There’s another sense in which bickering over the ending is a waste of time, because ultimately, whether the top falls or it doesn’t makes little difference within the scope of the film. If the top doesn’t fall, Cobb is left in the endless cycles of the dream world, and if it does, Cobb returns to the real world, which, as we know from Nolan’s other work, is the same kind of horrifically cyclical nightmare.

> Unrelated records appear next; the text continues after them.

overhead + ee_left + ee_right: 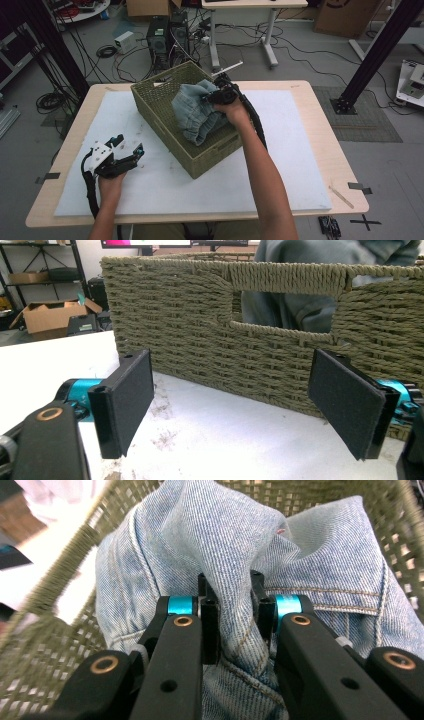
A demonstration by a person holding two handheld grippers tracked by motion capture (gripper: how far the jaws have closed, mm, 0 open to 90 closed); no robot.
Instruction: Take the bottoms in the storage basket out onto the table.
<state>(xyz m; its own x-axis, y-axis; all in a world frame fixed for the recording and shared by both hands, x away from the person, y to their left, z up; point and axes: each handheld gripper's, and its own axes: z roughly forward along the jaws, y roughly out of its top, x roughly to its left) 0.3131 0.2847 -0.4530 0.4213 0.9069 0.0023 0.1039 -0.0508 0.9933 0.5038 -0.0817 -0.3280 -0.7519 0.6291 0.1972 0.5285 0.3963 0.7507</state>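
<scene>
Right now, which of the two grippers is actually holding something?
The right gripper, over the woven basket: its jaws pinch a fold of the denim garment. The left gripper rests open on the white mat outside the basket, nothing between its jaws.

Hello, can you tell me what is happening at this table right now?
A person works at a table with tongs in each hand. The right tongs are shut on a fold of a light blue denim garment that sits in a woven green basket, partly raised above its rim. The left tongs rest open on the white mat beside the basket, holding nothing.
</scene>
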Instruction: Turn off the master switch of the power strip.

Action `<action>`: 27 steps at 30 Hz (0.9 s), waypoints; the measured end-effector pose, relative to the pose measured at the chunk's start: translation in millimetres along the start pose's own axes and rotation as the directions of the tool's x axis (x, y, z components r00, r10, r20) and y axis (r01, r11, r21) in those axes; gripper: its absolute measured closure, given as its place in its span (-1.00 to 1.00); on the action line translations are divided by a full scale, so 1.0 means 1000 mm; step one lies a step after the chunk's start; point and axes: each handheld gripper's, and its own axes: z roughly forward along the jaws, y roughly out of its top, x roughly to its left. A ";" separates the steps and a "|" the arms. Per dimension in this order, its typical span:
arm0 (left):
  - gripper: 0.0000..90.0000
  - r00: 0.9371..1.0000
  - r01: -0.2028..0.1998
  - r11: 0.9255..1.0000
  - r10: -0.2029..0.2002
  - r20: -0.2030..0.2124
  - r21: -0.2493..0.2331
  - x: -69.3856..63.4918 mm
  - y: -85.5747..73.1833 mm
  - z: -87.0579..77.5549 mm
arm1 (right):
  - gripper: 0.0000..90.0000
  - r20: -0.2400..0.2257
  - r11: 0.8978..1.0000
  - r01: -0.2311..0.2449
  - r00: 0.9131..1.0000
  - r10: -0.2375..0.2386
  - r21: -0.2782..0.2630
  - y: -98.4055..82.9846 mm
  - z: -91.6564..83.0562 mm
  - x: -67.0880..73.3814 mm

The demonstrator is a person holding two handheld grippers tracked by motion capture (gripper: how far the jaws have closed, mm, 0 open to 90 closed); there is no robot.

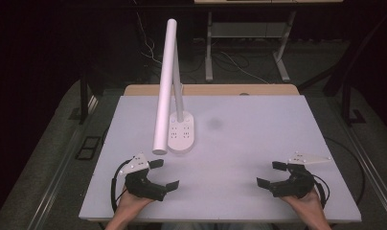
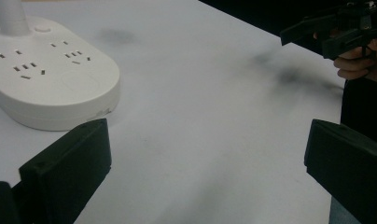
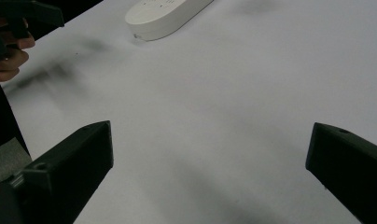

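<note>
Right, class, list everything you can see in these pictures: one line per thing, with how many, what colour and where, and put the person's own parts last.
Desk lamp: one, white, a long tube head slanting over its base, left of the table's middle.
Lamp base: one, white, oval, with socket slots on top, resting on the table.
Table: one, pale grey top with a wooden strip along its far edge.
Desk frame: one, light grey legs, on the floor behind the table.
Cables: several, white and dark, on the floor behind the table.
Left gripper: one, black, jaws open, near left of the table.
Right gripper: one, black, jaws open, near right.
Hands: two, at the near edge, each holding a gripper.
</note>
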 end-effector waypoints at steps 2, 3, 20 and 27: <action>-1.00 1.000 0.000 1.000 0.000 -0.001 -0.003 -0.001 0.000 0.000 | -1.00 -0.001 1.000 0.001 1.000 -0.001 0.000 0.000 0.000 0.000; -1.00 1.000 -0.001 1.000 0.001 -0.002 -0.002 -0.001 0.000 0.000 | -1.00 0.000 1.000 0.002 1.000 -0.002 0.001 0.000 0.000 0.000; -1.00 1.000 0.004 1.000 -0.005 0.028 0.021 -0.002 0.006 -0.002 | -1.00 -0.007 1.000 -0.002 1.000 0.002 0.017 -0.001 0.002 -0.001; -1.00 0.999 -0.002 0.999 0.001 0.039 0.037 -0.003 0.010 -0.002 | -1.00 -0.008 1.000 0.002 1.000 -0.001 0.020 -0.001 0.002 -0.001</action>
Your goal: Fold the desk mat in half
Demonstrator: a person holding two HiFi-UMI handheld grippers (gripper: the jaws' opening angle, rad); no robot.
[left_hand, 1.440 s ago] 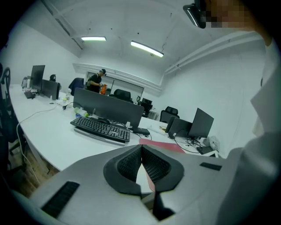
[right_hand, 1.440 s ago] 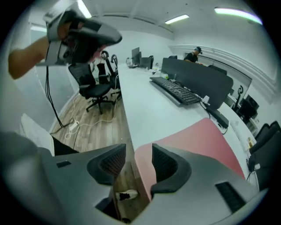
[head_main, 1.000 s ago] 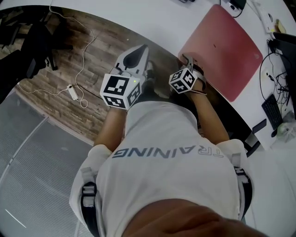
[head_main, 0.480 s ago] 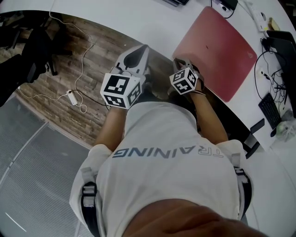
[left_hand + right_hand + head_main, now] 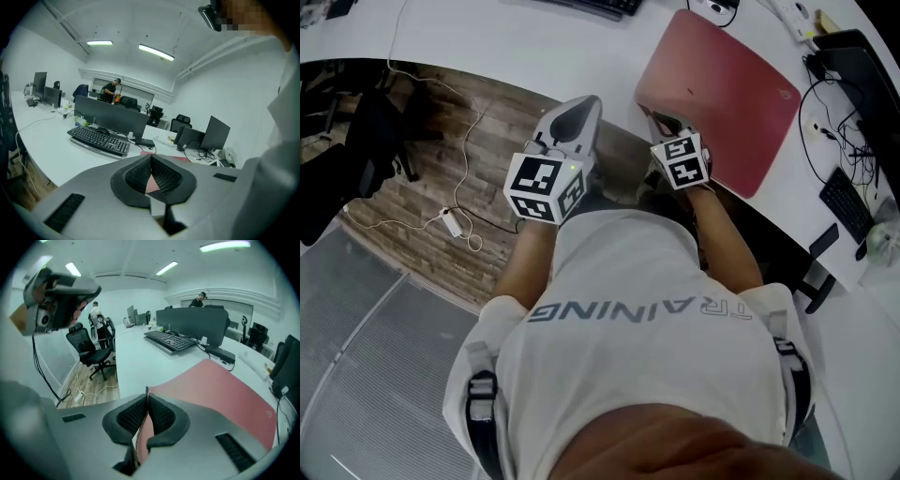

This leaves us just one more matter to clear up: Robert Fischer. The Modern Age idolizes freedom and free will and places little ultimate value on anything other than an individual’s nothing-forbidden right to pursue his or her own desires, unencumbered by the ethics of others and institutions. Yet, the broad plot of the film gives us a hero whose only passage back into freedom comes by way of entering the mind of another man and stealing from him his right to untethered pursuit of self. Only someone as maniacally self-centered as Dominic Cobb could do it. Perhaps the monster Cobb encounters at the center of his labyrinth is none other than himself, given that the alleged-Mal he rejects there is actually his own creation. I hear echoes of Leonard Shelby and Robert Angier here, even again.
Caught in his boundless ego, the Modern hero can find no opponent worthy of himself other than himself. This kind of gallantly self-defeatist narrative is a sad parody of the Christian ideal of heroics, for the Christian life calls us not to gaze intently on ourselves and split our souls in two to set self-hero against self-villain. Rather, Christianity calls us to look forever to the perfect Christ Jesus and recognize that everything within us which does not mirror Him must be destroyed. In truth, the Christian hero is not one who professes to have cut out his own cancer and made room for Goodness. Rather, the Christian hero has opened himself up entirely to God and allowed that Perfect Light to cast out all his sickness. Until Modern man directs his eyes to such a Light, he will only be capable of groping in the darkness, alienated from himself and grasping at his own throat.